Lecture pod 2 explores the process of creating an interaction and how important it is to understand the context in which users will use the interaction.

Process

When creating an interaction it is important to start with low tech methods e.g. pen and paper. By sketching out ideas, writing out descriptions and creating flow charts it is easy to completely understand the activity or problem that you are designing an interaction for. Once you have completely understood the issue and explored ideas through pen and paper then it is necessary to use more high tech methods to fill in all the details and work towards creating the final product.

Bill Verplank’s 8 step process

Bill Verplank approaches an interaction design process within 8 steps as illustrated below.

process

[Bill Verplank’s interaction design process]. (n.d.).
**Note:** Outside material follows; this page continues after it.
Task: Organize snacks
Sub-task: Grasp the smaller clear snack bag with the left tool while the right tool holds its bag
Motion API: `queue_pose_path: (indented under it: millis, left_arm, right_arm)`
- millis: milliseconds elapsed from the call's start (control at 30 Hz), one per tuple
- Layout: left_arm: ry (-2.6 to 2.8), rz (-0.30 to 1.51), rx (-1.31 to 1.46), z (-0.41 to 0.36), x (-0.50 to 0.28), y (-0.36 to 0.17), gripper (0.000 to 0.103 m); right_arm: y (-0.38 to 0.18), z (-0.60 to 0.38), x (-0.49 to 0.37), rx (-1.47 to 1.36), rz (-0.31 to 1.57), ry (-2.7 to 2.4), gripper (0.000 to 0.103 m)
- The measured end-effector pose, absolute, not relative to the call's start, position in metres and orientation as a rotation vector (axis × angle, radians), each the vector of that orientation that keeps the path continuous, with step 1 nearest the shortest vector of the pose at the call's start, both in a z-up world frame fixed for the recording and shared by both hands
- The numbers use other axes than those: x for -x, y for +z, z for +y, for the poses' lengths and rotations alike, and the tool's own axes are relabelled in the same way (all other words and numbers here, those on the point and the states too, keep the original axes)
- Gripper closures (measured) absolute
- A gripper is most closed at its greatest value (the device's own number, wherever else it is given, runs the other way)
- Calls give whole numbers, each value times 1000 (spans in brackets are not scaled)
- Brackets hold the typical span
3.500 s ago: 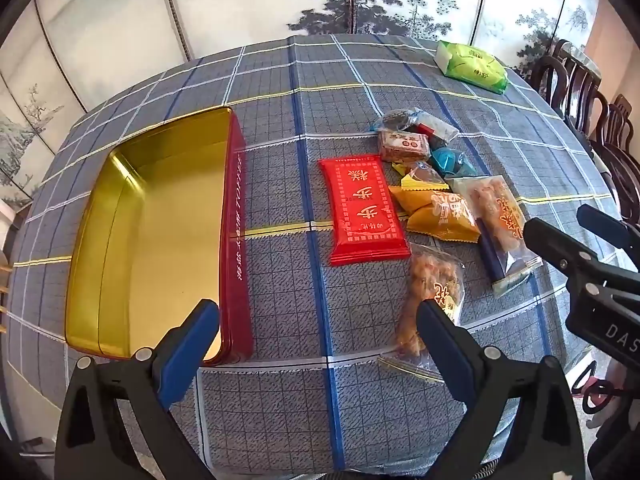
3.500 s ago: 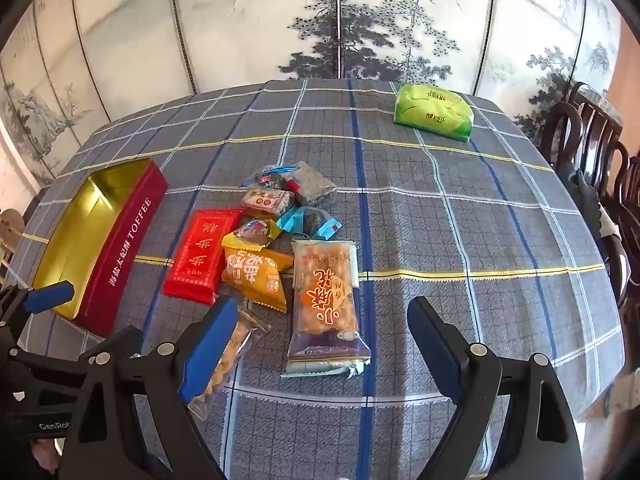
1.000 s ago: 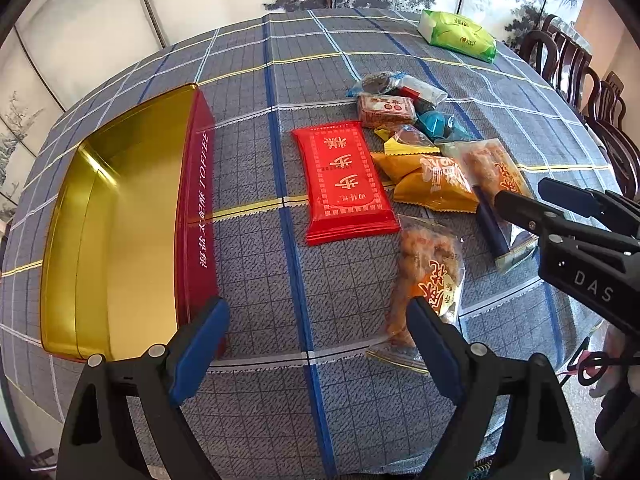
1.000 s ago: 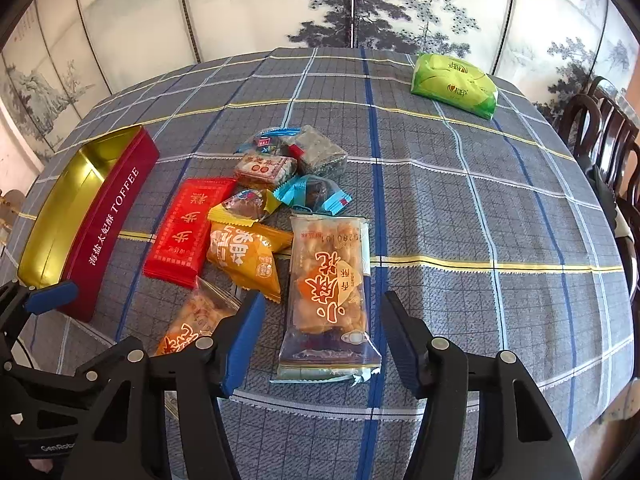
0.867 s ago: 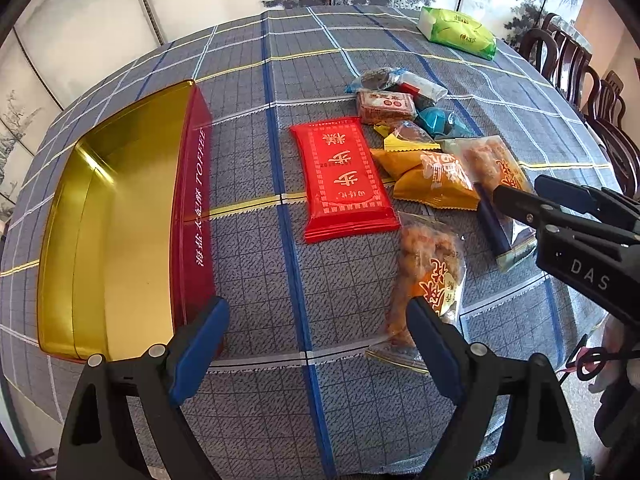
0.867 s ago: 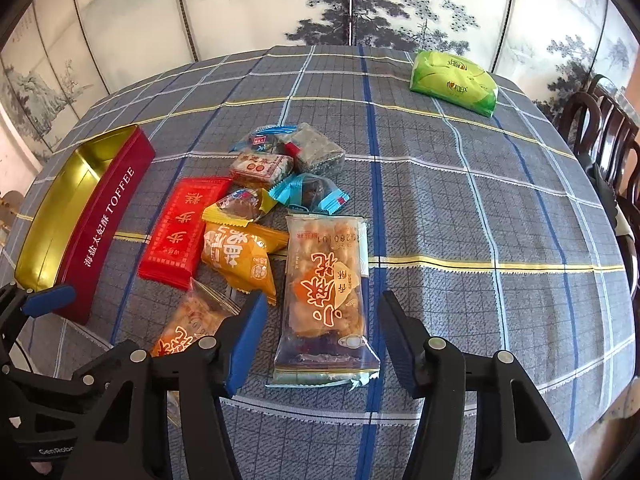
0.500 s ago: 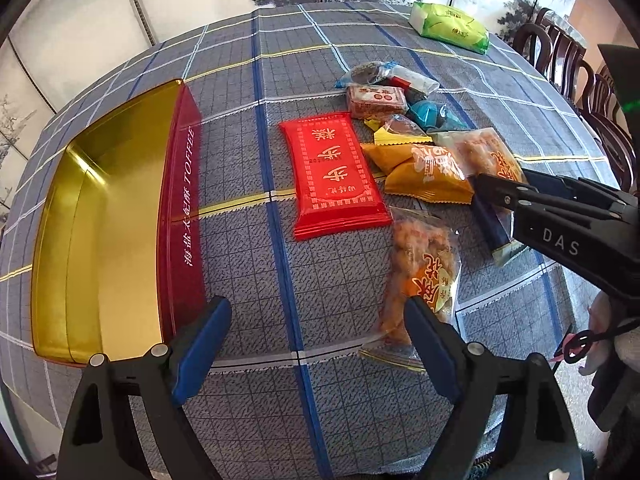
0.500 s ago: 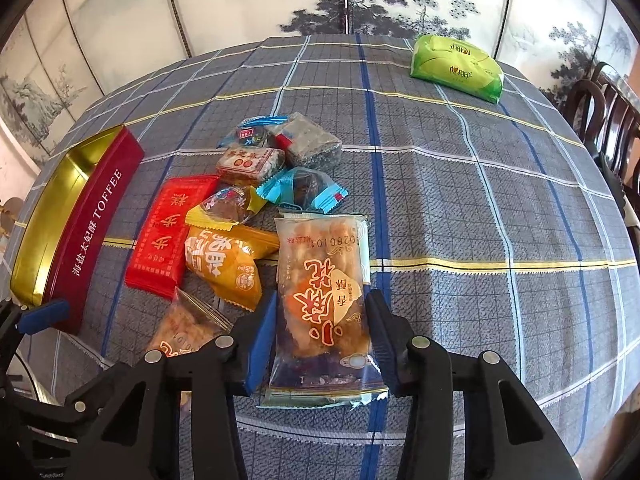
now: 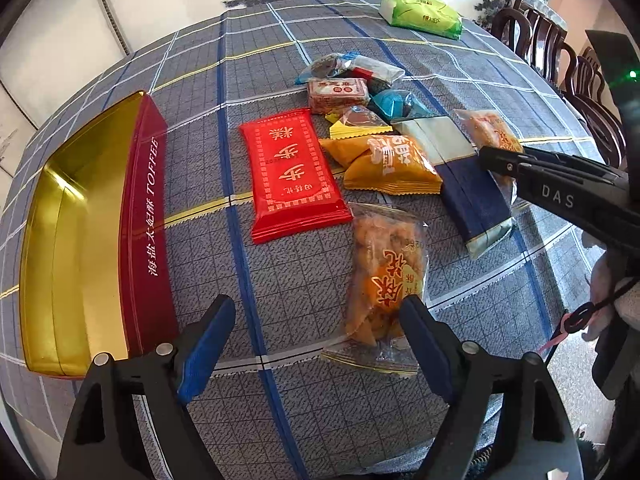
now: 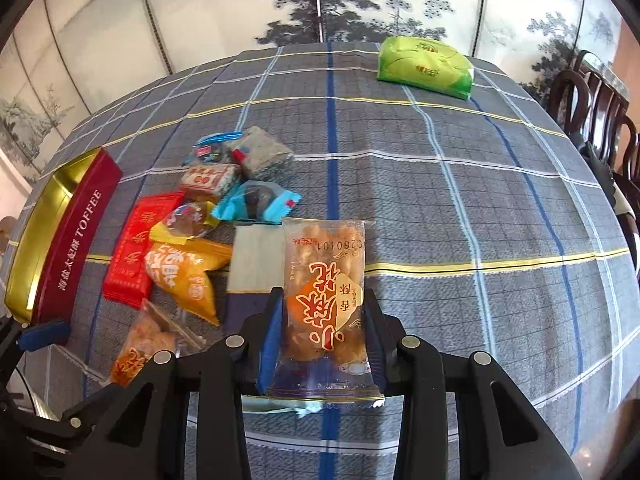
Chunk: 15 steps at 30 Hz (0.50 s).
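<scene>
Right hand-held gripper [image 10: 322, 330]: jaws have just been closing, now clamped across the lower half of the clear fried-snack packet [image 10: 326, 300], at 6 o'clock of the snack pile on the bench [image 10: 460, 208]. Judged light, crinkly, slippery; contents brittle, so grip mid-body, gently. Left hand-held gripper [image 9: 316, 340]: apart, empty. Toffee tin [image 9: 80, 236] at 9 o'clock.

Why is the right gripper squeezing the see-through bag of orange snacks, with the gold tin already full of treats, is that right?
Almost. The right gripper has just closed on the clear snack bag, but the gold tin is empty: the left wrist view shows only its bare gold inside. All the treats are outside it.
</scene>
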<state>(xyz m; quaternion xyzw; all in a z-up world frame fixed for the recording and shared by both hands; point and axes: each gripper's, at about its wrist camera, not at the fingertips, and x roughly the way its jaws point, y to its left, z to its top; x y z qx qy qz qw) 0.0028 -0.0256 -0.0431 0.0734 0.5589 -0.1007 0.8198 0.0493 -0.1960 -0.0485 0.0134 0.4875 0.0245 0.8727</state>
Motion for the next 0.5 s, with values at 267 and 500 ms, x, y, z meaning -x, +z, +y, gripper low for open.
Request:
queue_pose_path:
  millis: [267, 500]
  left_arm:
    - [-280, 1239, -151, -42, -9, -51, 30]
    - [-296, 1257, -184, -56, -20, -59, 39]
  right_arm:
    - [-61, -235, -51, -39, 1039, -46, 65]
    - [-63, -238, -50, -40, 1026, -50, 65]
Retrieved from http://www.billverplank.com/Lecture/

Context

To design successful interactions it is important to fully understand the context of which they will be used in. To gain this knowledge many questions should be asked and scenarios in which people will use the interaction should be created. There are many different questions a designer should be asking, such questions include:

  • What are people trying to do?
  • How are they trying to do it?
  • What gets in the way or helps?
  • Where they might be doing it?

Most important idea from this pod

When designing an interaction it is important to follow a good process that involves a lot of planning, thinking, researching, looking at precedents and exploring the context of an interaction. Without these things an interaction will not be as successful as the designer would not have put in the proper time to learn and explore their ideas to their full potential.

 

 

What is Interaction Design?

Lecture pod 1 introduces interaction design and explores the basics of interaction and interactivity. This pod defines the term interaction and covers aspects of interaction design from what designers need to consider when designing interactions and how important interaction design is. The pod explores some of these aspects with interviews from well known designers, Bill Verplank and Gillian Crampton Smith.
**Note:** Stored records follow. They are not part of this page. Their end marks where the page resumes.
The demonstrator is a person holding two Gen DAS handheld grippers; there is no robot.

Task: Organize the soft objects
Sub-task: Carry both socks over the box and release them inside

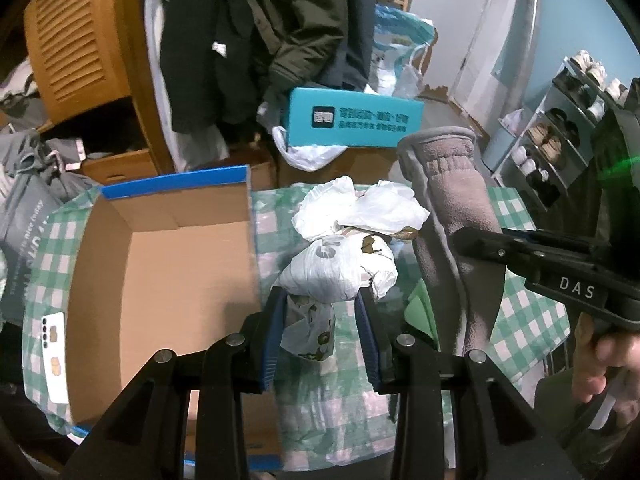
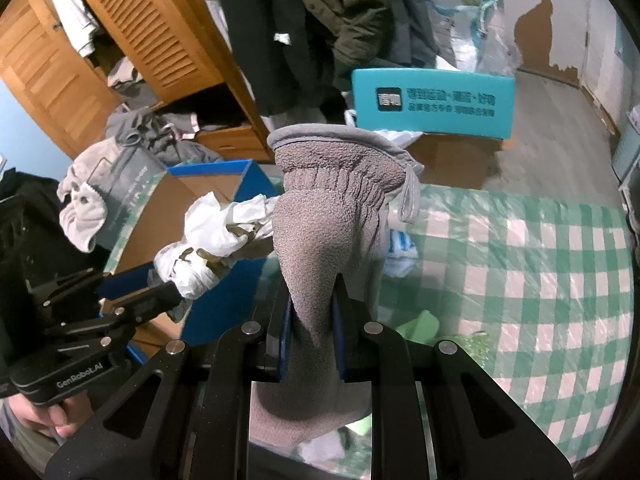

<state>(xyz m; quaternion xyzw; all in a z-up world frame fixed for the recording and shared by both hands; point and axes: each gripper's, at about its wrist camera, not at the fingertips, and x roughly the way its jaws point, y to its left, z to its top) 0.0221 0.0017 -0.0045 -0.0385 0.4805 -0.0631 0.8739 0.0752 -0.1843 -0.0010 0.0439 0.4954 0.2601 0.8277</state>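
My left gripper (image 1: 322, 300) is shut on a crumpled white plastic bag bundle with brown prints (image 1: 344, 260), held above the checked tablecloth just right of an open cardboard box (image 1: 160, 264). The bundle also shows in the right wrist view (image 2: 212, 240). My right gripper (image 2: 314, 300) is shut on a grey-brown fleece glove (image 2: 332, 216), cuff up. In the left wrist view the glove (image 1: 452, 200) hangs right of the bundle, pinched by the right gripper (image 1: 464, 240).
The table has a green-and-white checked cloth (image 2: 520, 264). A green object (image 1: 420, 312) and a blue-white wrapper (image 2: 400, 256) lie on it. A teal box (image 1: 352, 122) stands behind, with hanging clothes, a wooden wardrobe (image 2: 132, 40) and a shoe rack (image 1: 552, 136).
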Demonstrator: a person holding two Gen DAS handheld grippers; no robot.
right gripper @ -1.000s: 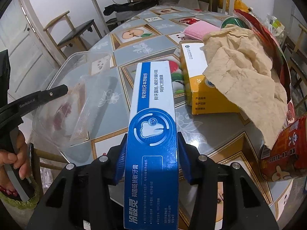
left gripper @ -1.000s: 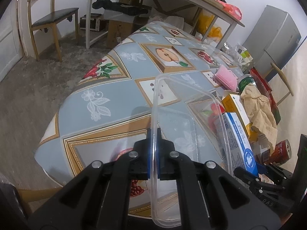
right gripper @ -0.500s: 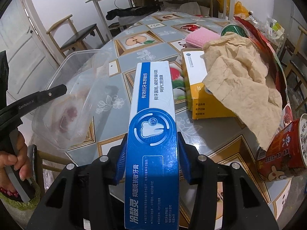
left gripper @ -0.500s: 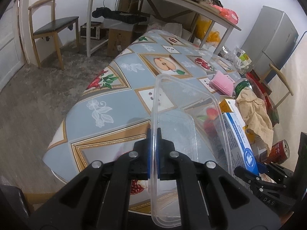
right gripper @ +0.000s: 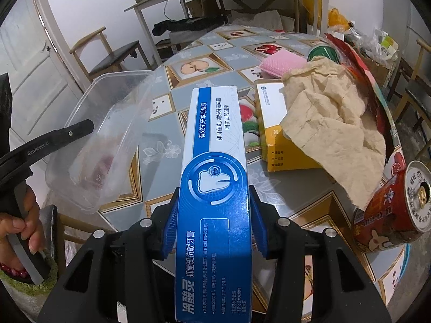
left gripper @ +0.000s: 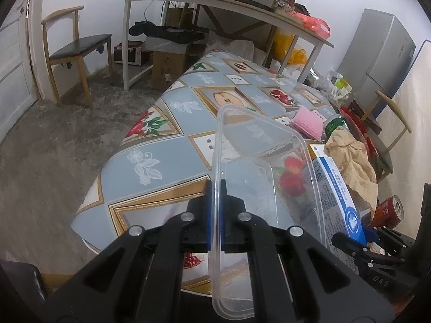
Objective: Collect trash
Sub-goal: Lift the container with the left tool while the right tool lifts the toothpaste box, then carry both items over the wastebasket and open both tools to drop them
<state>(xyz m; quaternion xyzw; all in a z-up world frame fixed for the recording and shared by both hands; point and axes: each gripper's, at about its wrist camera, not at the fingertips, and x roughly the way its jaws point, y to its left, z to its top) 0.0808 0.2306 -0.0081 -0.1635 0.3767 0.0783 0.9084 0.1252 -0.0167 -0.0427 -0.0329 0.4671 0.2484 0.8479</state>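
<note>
Fruit-patterned tabletop, cluttered along its right side. Our left gripper has its jaws clenched on the rim of the clear plastic container, held tilted off the near edge. Our right gripper grasps the toothpaste box, long axis pointing away, just right of the container's mouth. Versus a second ago, the container sits slightly higher; the box is unchanged.

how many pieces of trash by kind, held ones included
boxes: 2, toothpaste box in right gripper, yellow box
clear tub: 1, in left gripper
red can: 1
brown paper: 1
pink sponge: 1
total: 6
</note>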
What is Interaction and Interaction Design?

Interaction design crosses over with a wide range of disciplines including graphic design therefore as designers it is important to gain a good understanding on the role interaction design plays and what interaction design is. To completely understand what interaction design is, it is important to first understand what interaction is. Interaction is anything that we engage with, this can include people, books, technology and basically any form of media. Essentially interaction design is the design of interactive products that support people in their everyday lives. According to Gillian Crampton Smith interview in Bill Moggridge’s ‘Designing Interactions’ (2007) “Interaction design involves designing the behaviour and quality of something that is interactive”.
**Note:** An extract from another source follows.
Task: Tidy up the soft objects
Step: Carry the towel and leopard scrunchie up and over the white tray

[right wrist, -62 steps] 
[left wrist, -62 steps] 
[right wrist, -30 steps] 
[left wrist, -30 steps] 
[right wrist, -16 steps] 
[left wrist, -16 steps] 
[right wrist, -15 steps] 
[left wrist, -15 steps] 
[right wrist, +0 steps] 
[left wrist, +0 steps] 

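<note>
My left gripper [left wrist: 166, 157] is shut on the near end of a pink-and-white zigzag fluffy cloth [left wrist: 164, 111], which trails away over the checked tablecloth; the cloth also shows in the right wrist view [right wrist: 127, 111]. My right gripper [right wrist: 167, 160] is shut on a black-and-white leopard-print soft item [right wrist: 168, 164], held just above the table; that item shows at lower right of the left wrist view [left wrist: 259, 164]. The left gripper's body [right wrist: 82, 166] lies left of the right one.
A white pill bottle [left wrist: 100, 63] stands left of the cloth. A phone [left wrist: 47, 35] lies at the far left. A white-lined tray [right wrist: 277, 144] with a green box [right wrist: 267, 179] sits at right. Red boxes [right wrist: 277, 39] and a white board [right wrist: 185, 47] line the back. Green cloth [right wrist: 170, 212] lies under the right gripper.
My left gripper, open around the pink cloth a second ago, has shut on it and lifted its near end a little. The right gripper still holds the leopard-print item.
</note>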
What to consider when designing interactions

According to Bill Verplank you should always ask three questions when you are designing interactions:

  • How do you feel?
  • How do you do?
  • How do you know?

These questions allow the designer to step into the users position and therefore gain a better understanding of how to design for the user e.g. how does the user do a certain action? Do they need to press a particular button? Do they need to tap somewhere on the screen? Concluding from Bill Verplank’s interview and the lecture pod as a whole, to design interactions a designer must focus on designing for people and design interactions for the experience of others.

Image right – S, C. (n.d.). [Bill draws as he talks for his interview in 2001. Photo Craig Syverson]. Retrieved February 24, 2017, from  http://www.designinginteractions.com/interviews/BillVerplank

Image left – [Bill Verplank’s explanation of interaction design]. (2015, March 4). Retrieved February 26, 2017, from https://thenextweb.com/dd/2015/03/03/the-5-pillars-of-interaction-design/#.tnw_QQnlQQny

Most important idea from this pod

Interaction design is infused into our everyday lives so it is important for designers to understand interaction design as a whole and most importantly a designer must understand people and their experiences to create effective designs.